We also decided to head back over to the Champs Elysees for some window shopping and general browsing. This is another one of my favorite moments, though far less elaborate.
At some point, Flan and I had decided to completely disregard our well-being and start standing in the middle of streets to take pictures. We did it on Pont Neuf and also to get this amazing photo.
So we're standing in the middle of the street (on a median mind you) snapping away pictures trying to get the perfect one, when this guy in a van at the stoplight next to us starts talking to Flannery.
I remember nothing about this conversation although I believe it was mostly in French, but I just thought it was hilarious for a driver to strike up conversation with an obviously crazy tourist.
Alas, this is Paris. Strange things simply continued to happen.
Like the fact that we were in Paris for nearly four days and never made it to the Louvre. We were outside. But we never actually went in. I know what you're thinking, how the hell do you go to Paris and not go to the Louvre?
Well, it's complicated, but chalk it up to bad scheduling.
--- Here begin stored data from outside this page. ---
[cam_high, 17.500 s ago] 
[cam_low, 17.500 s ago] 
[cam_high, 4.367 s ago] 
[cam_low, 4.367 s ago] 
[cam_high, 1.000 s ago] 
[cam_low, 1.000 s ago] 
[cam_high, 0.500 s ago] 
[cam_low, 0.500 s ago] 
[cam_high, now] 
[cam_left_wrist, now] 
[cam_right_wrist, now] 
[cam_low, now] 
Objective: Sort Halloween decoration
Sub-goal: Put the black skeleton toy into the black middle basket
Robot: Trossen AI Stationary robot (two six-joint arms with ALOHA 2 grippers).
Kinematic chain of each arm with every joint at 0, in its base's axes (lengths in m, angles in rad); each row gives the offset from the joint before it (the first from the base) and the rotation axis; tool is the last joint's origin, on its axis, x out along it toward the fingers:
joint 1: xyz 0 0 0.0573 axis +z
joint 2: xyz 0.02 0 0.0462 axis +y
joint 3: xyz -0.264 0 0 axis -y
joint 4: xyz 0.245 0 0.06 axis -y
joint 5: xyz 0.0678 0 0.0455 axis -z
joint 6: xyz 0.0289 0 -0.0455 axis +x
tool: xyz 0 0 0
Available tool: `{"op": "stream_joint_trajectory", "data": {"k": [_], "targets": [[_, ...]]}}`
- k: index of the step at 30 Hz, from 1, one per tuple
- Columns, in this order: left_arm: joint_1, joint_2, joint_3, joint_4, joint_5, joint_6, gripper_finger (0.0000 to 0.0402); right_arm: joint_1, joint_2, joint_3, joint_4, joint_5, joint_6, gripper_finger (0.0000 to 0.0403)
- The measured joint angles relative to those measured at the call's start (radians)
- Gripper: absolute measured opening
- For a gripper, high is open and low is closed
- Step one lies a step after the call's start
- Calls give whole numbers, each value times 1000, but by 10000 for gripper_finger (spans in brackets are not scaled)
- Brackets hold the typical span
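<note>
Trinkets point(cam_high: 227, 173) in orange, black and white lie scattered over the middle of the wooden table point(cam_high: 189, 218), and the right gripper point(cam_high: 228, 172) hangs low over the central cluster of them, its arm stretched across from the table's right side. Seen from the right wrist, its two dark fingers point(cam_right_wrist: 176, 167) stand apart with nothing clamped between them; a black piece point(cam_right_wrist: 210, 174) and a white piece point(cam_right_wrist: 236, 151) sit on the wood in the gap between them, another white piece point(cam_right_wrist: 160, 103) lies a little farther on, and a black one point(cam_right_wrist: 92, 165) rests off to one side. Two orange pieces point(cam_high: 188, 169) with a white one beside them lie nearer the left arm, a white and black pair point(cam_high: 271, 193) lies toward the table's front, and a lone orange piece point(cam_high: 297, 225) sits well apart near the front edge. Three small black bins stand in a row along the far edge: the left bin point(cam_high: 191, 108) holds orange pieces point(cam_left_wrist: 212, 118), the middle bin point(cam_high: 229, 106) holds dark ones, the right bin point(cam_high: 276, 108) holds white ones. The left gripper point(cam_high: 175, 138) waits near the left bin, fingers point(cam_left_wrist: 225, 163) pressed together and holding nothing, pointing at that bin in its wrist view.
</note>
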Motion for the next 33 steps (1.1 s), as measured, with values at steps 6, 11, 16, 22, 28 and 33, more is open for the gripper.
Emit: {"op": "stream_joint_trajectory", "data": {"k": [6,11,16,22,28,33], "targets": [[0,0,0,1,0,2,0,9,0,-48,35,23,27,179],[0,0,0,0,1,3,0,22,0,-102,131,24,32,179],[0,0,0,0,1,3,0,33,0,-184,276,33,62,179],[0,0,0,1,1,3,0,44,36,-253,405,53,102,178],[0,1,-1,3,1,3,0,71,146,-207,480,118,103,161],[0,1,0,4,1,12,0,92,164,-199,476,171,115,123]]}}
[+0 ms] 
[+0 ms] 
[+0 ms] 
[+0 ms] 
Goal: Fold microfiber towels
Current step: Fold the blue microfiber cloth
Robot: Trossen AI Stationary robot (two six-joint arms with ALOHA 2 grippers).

But hey, it leaves us something to do next time. That and Versailles.
Above all, Flannery and I had a wonderful time in Paris. I don't think I could have asked for anyone better to go with for my first time. It was like a perfect pairing. I'm great with maps and directions. She's got a wealth of knowledge about the city and its history. We both seemed to be on the same relative wavelength about when to party and when to chill and what to do. We're both huge shutter bugs. And now, a city that I was hardly interested in can go down as one of the best travel experiences I've had.